Solution (Python sketch)
The following pseudocode provides a broad idea of the derivations described below. Full code available here.
for _ in range(self.n_iters):
# Linear model forward pass and calculate MSE.
y_pred = X.dot(self.w)
error = y - y_pred
L = np.mean(error**2) + self.regularization(self.w)
self.loss_values.append(L)
# Gradient of mean squared error: dL/dw = -(2/n) X^T (y - y_hat).
dL_dw = -2 * X.T.dot(error) / X.shape[0] + self.regularization.grad(self.w)
# Update weights
self.w -= self.lr * dL_dw

Figure 1: A linear model imposes a single affine decision boundary in the input space. (Image Source: Hastie et al., 2009 Hastie T., et al. (2009). The Elements of Statistical Learning: Data Mining, Inference, and Prediction. Springer. Retrieved from https://books.google.it/books?id=eBSgoAEACAAJ , pp.13)
Setup. Let $X \in \mathbb{R}^{N \times p}$ contain rows $x_i^\top$ and let $y \in \mathbb{R}^N$ contain the targets. If an intercept (bias term) is added, either augment each feature vector with a leading 1 and absorb the bias into $w$, or keep the bias separate. For simplicity, we decide the former approach as it simplifies the code.
Definition 1 (Linear Predictor). For each sample, linear regression predicts by \begin{equation} \hat y_i = x_i^\top w + b. \end{equation}
Definition 2 (Squared Error Objective). Given the sample $(X,y)$, ordinary least squares estimates $\hat w = \arg\min_w L(w)$ (this is the optimization we try to achieve) through the squared-error objective below. \begin{equation} \label{eq:ols-objective} L(w) = \frac{1}{N}\lVert y-Xw \rVert_2^2 = \frac{1}{N}\sum_{i=1}^N (y_i-x_i^\top w)^2. \end{equation} One key term is the residual vector $$ r = Xw-y $$ as it is the main intermediate quantity: it has shape $N$, and both the objective and gradient are built from it.

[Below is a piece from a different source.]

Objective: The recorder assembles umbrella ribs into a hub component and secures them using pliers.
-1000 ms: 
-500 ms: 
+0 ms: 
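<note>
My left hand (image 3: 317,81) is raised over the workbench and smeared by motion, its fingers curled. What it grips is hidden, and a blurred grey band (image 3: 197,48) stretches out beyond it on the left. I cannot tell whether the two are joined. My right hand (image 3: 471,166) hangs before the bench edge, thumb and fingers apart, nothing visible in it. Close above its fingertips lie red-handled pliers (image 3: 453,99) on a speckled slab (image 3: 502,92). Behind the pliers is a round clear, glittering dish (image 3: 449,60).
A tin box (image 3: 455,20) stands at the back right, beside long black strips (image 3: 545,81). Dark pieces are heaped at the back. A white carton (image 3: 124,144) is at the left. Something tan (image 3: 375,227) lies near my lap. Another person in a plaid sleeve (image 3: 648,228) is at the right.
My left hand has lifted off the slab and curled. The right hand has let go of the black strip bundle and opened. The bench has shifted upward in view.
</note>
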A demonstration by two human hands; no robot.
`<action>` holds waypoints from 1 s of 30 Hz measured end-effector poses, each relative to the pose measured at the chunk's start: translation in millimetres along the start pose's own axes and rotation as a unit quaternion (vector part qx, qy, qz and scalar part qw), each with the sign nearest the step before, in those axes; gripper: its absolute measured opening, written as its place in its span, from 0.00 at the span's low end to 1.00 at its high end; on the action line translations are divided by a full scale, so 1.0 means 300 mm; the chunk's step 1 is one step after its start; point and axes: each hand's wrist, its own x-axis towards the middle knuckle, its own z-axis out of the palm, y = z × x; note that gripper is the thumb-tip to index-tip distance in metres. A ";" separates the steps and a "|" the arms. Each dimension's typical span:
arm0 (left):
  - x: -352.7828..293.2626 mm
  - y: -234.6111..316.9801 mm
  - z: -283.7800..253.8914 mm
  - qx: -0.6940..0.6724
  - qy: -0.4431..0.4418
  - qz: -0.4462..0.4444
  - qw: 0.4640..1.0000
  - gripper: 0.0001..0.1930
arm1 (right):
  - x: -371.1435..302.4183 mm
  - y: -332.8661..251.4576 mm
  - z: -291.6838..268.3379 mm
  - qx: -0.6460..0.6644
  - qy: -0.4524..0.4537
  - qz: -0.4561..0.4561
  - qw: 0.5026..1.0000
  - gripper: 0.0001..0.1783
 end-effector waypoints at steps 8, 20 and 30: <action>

Derivation. Expanding equation $\eqref{eq:ols-objective}$ gives \begin{equation*} L(w) = \frac{1}{N}(y-Xw)^\top(y-Xw) = \frac{1}{N}\left(y^\top y - 2y^\top Xw + w^\top X^\top Xw\right). \end{equation*} Differentiating equation $\eqref{eq:ols-objective}$ with respect to $w$ gives \begin{equation} \label{eq:ols-gradient} \nabla_w L(w) = -\frac{2}{N}X^\top y + \frac{2}{N}X^\top Xw = \frac{2}{N}X^\top(Xw-y). \end{equation} Note that luckily we have: $X^\top(Xw-y)\in\mathbb{R}^p$, so the gradient matches the parameter vector, which is necessary for compatibility while coding. For a general backpropagation theory beyond linear models, see Deep Learning (Goodfellow et al., 2016 Goodfellow Ian, et al. (2016). Deep Learning. MIT Press. ), pp. 212-213.
Closed Form. Setting the gradient in equation $\eqref{eq:ols-gradient}$ to zero gives the normal equations1 and, when invertible, the closed-form estimator is defined below: \begin{equation} \label{eq:ols-normal} X^\top X \hat w = X^\top y. \end{equation} Because OLS2 minimizes the differentiable quadratic loss in equation $\eqref{eq:ols-objective}$, any minimizer must satisfy $\nabla_w L(w)=0$. If $X^\top X$ is invertible, equation $\eqref{eq:ols-normal}$ gives the closed form solution: \begin{equation} \label{eq:ols-closed-form} \hat w = (X^\top X)^{-1}X^\top y. \end{equation} For coding, the linear system can be solved via QR or SVD, which is faster than explicitly finding the inverse.
Implementation Note
The normal equations (exact solution), QR, SVD, and gradient descent are different ways to compute the estimator. If $X^\top X$ is invertible, the inverse formula, QR and SVD all have the same solution; usually QR or SVD yield faster calculations, but the solution is equally precise.
Regularization is different: once a penalty is added to the loss function, the estimator is no longer the common OLS problem but a modified objective, usually named ridged regression.
Gradient Update. Applying gradient descent to equation $\eqref{eq:ols-objective}$ using equation $\eqref{eq:ols-gradient}$ gives \begin{equation} \label{eq:ols-update} w_{t+1} = w_t - \eta \nabla_w L(w_t) = w_t - \eta \frac{2}{N}X^\top(Xw_t-y). \end{equation} If the bias is kept separate instead of being merged into $X$, the gradients become $$ \nabla_w L = \frac{2}{N}X^\top(\hat y-y), \qquad \frac{\partial L}{\partial b} = \frac{2}{N}\sum_{i=1}^N (\hat y_i-y_i). $$ The bias derivative is just the summed residual because $\hat y_i = x_i^\top w + b$ gives $\partial \hat y_i / \partial b = 1$ for every sample.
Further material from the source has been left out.